#### To do:
Every picture stays out; everything else in the listing below is to be returned exactly.

----- Stored data -----

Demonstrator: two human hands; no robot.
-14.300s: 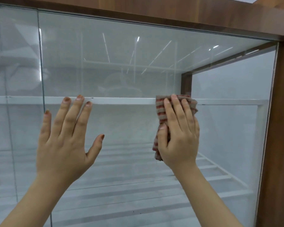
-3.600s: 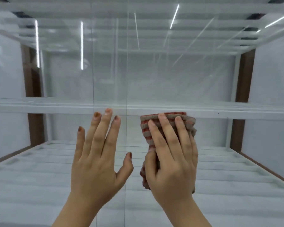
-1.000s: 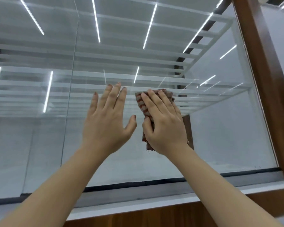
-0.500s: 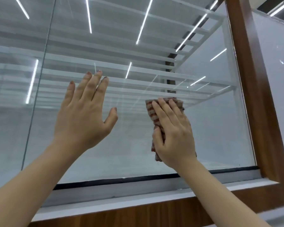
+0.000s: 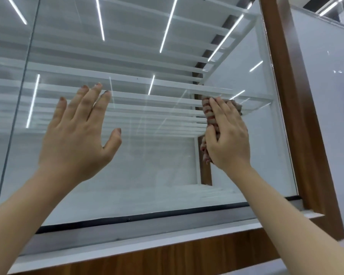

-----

#### Task solution:
Demonstrator: two human hands; no robot.
-14.300s: 
-3.600s: 
-1.000s: 
-0.500s: 
+0.000s: 

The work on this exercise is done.